Check out any online casino that accepts cryptocurrency and you'll see what we mean. Many of those casinos are listed here at Coinbet.com. Compare their Bitcoin bonuses against the bonuses they offer to fiat depositors and you'll notice a drastic difference. It is all due to the fee structure.
Usage bonuses are good for cryptocurrency because they help spread the word even further. One online gambler might hit up a Bitcoin casino just to take advantage of the huge welcome bonus. He tells a friend who goes on to do the same thing. Then she tells a friend, who tells another friend, and so forth.
4. Cryptocurrency loyalty programs
As long as were talking about getting the word out at the retail level, let us also talk about loyalty programs. Note that loyalty programs are not unique to crypto transactions; they have been used as marketing tools for decades. What's most important to understand is that they work.
Loyalty programs make consumers feel like they are part of an exclusive club. And to a certain extent, they are. More importantly though, loyalty programs do just what their name suggests: build loyalty to a particular name or brand. This is critical in the cryptocurrency arena.
With so many digital coins to choose from, platforms are aggressively competing for market share. They know that it is unlikely a consumer will dabble in a dozen different coins just to make electronic payments. To the contrary, the average consumer prefers to stick with just two or three at most.
A loyalty program tied to a cryptocurrency generally works by rewarding loyal customers with tokens when they use crypto to make payments. The tokens are not new coins, they are separate tokens that can be spent with other merchants that have signed up to be part of the network. The system encourages customers to use crypto and to shop with participating merchants.
5. Creating utility
The fifth and final means of promoting a new cryptocurrency is really what separates those platforms with active tokens from those just sitting in cyberspace gathering dust.
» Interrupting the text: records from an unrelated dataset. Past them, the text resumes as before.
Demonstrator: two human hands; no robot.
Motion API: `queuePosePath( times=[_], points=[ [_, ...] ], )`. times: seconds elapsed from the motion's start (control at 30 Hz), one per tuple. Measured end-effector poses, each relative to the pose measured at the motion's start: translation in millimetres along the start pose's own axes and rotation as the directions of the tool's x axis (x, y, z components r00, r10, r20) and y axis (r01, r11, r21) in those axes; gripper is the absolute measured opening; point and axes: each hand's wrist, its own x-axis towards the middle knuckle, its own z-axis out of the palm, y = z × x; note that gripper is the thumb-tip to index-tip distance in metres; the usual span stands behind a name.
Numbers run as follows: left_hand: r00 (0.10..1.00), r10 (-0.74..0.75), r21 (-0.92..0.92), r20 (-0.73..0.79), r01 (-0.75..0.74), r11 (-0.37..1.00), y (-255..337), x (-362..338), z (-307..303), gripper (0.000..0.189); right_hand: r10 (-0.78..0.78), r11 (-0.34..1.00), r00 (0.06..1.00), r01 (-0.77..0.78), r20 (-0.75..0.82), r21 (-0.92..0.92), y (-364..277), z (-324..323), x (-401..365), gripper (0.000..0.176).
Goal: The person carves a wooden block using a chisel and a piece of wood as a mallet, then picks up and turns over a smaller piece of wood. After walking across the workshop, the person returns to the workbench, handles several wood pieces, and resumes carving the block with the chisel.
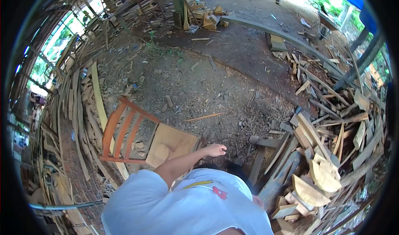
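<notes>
My left hand is in front of my body, its fingers curled together. What it holds, if anything, is too small to make out. Just left of it stands a wooden chair with a reddish-brown slatted back and a pale seat. My left forearm passes over the near edge of that seat. Of my right hand only a little skin shows beside my white shirt, and its fingers are hidden.
A heap of offcuts and long boards lies close on my right. More planks line the left side. One thin wooden strip rests on the chip-strewn ground ahead. A long beam and a post are farther off.
</notes>
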Motion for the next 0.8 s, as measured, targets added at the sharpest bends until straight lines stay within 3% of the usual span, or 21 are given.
queuePosePath(
  times=[0.13,0.17,0.27,0.33,0.4,0.43,0.47,0.57,0.67,0.73,0.8],
  points=[
    [0.999,-0.007,-0.024,-0.048,0.006,1.0,25.4,29.6,-6.3,0.044,0.059,0.992,0.998,-0.058,-0.006,0.11,-46.2,-29.7,27.5,0.022],
    [0.997,0.007,-0.026,-0.08,-0.009,1.0,33.1,32.9,-10.6,0.043,0.181,0.944,0.975,-0.21,0.132,0.254,-31.8,-57.3,57.5,0.021],
    [0.982,-0.01,-0.143,-0.188,-0.017,0.99,53.2,45.3,-14.5,0.043,0.195,0.955,0.973,-0.217,0.123,0.202,-62.0,-74.2,87.7,0.019],
    [0.977,-0.03,-0.184,-0.211,-0.01,0.983,61.0,51.5,-17.9,0.043,0.143,0.979,0.978,-0.162,0.152,0.122,-80.3,-87.6,112.5,0.017],
    [0.968,-0.038,-0.238,-0.248,-0.023,0.971,60.2,54.8,-18.5,0.043,-0.028,0.994,0.999,0.03,0.026,-0.103,-114.3,-78.4,122.9,0.015],
    [0.959,-0.039,-0.263,-0.282,-0.038,0.964,57.7,55.1,-19.9,0.042,-0.021,0.998,0.999,0.023,0.047,-0.062,-121.7,-84.4,140.8,0.015],
    [0.956,-0.046,-0.267,-0.29,-0.035,0.963,55.9,54.1,-23.8,0.042,-0.088,0.982,0.996,0.091,0.023,-0.163,-131.5,-84.2,157.2,0.015],
    [0.92,-0.152,-0.303,-0.362,0.038,0.952,49.1,46.9,-31.2,0.042,-0.127,0.969,0.99,0.137,0.062,-0.204,-162.9,-80.8,206.2,0.017],
    [0.857,-0.287,-0.518,-0.428,0.028,0.855,36.2,33.6,-42.4,0.04,-0.225,0.924,0.965,0.254,0.132,-0.285,-200.3,-44.9,243.9,0.021],
    [0.821,-0.306,-0.547,-0.482,-0.009,0.837,20.5,29.4,-36.1,0.039,-0.339,0.845,0.912,0.403,0.232,-0.35,-225.1,-9.9,256.1,0.022],
    [0.775,-0.472,-0.738,-0.42,0.011,0.675,15.1,19.5,-37.5,0.033,-0.313,0.792,0.88,0.449,0.356,-0.413,-243.4,25.0,268.5,0.023]
  ],
)
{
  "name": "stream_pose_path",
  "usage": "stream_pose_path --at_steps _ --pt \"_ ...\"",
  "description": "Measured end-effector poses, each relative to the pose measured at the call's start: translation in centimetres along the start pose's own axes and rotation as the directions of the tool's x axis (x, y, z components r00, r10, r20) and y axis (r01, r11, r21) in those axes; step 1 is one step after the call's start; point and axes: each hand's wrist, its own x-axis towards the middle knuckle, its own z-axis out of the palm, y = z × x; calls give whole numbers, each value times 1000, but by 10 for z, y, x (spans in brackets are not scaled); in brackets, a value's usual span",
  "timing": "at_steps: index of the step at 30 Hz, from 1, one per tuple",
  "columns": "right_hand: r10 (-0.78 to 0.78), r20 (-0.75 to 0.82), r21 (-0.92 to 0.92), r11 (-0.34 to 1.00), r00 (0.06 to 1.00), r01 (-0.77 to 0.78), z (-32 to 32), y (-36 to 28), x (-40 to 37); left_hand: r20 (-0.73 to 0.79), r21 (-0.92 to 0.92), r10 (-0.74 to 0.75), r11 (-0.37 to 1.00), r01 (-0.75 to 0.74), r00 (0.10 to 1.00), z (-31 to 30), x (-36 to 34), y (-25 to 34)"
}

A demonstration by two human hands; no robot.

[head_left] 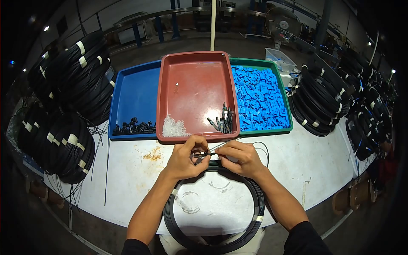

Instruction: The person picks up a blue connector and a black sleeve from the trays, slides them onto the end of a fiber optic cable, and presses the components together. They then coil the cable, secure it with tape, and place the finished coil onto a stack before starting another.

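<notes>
Near the front edge of the red tray (195,93), my left hand (189,158) pinches a small black connector (199,155). Close beside it on the right, my right hand (240,157) has its fingertips closed on the thin black cable end (213,154) at that connector. Below both hands a coil of black cable (170,212), bound with pale tape, lies at the table's front edge. The red tray holds clear small plastic parts (173,127) at its front left and black connectors (226,119) at its front right.
A blue tray (136,95) with black caps (135,126) stands left, a green tray (284,102) full of blue pieces (259,97) right. Stacked black cable coils (76,80) rise at left, more coils (318,102) at right. Loose cable ends hang at the left table edge.
</notes>
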Motion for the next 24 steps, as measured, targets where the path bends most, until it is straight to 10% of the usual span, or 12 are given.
stream_pose_path --at_steps 24 --pt "-175 -11 -142 975 984 172 -7 -6 7 63 -163 -107 980 116 992 -2 1 3"
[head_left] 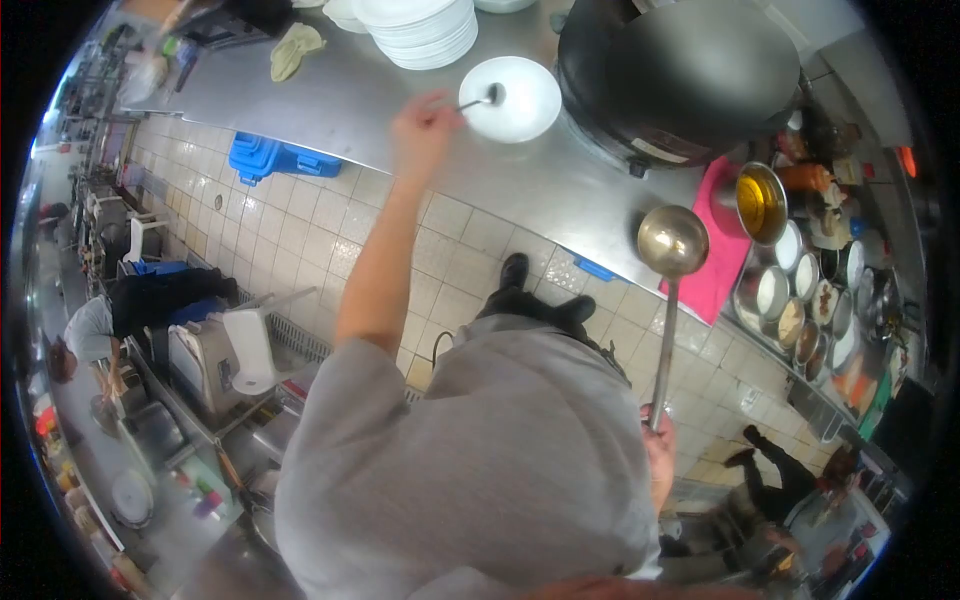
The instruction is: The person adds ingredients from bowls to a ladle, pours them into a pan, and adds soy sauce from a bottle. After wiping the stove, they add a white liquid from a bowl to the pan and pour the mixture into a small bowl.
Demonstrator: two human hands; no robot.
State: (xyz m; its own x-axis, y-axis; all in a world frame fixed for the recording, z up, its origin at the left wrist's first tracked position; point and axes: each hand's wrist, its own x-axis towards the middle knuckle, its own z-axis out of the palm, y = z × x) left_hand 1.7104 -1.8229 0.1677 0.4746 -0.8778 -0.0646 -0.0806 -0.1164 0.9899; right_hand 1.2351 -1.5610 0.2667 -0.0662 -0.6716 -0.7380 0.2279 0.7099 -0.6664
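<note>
My left hand (pixel 428 128) is closed around the handle of a small spoon (pixel 490 95), fingers blurred by motion. The spoon's bowl end is over a white bowl (pixel 528 112) on the steel counter (pixel 520 190). Low at my right side, my right hand (pixel 658 440) grips the end of a long-handled metal ladle (pixel 672 245). The ladle's round head points forward and overlaps the counter edge and a pink cloth (pixel 715 215) in this view. Beyond the white bowl, to its right, stands a large black pot (pixel 640 90).
Stacked white plates (pixel 425 35) and a crumpled cloth (pixel 296 50) sit at the back left. A metal pot of yellow liquid (pixel 760 203) and several ingredient containers (pixel 800 275) are at right. Below the counter is a blue bin (pixel 270 157). Other people (pixel 95 330) work behind.
</note>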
What is it? It is creating utility. In other words, creating some sort of use for your coins that would encourage people to buy them.
It is entirely possible to create a cryptocurrency that exists only as an investment platform. But it wouldn't last very long. Why? Because investors want to see utility. If there is no point in owning digital coins beyond their investment value, the demand for those coins will eventually dry up. Investors know that, and they will not put their money into a coin with no utility.
Creating utility puts purpose behind a cryptocurrency. That is one of the reasons Bitcoin continues to be so wildly successful. Among all the merchants worldwide that accept cryptocurrency tokens, nearly all of them accept Bitcoin. Other popular cryptocurrencies include Bitcoin Cash, Litecoin, Ether, and Monero.
We started this post by saying there are thousands of cryptocurrencies currently on the market. Some 90% of them are virtually unknown for the simple fact that they have zero utility behind them. Merchants are not accepting them, consumers are not buying them, and investors are not putting their money into them.
One of the hardest things for people to understand is how value is created within the ecosystem of a digital currency. Value is created through utility and supported through supply and demand. This suggests that the success of any new cryptocurrency relies heavily on how well it is promoted. If you cannot convince people to use it, a new coin will have little worth.
Cryptocurrency developers with every intent of succeeding use the five methods described in this post to get the word out. They use these five things to get people excited about their coins as either miners, consumers, investors, or merchants. And those that do it most successfully tend to have the highest market capitalization, the highest value, and the brightest future.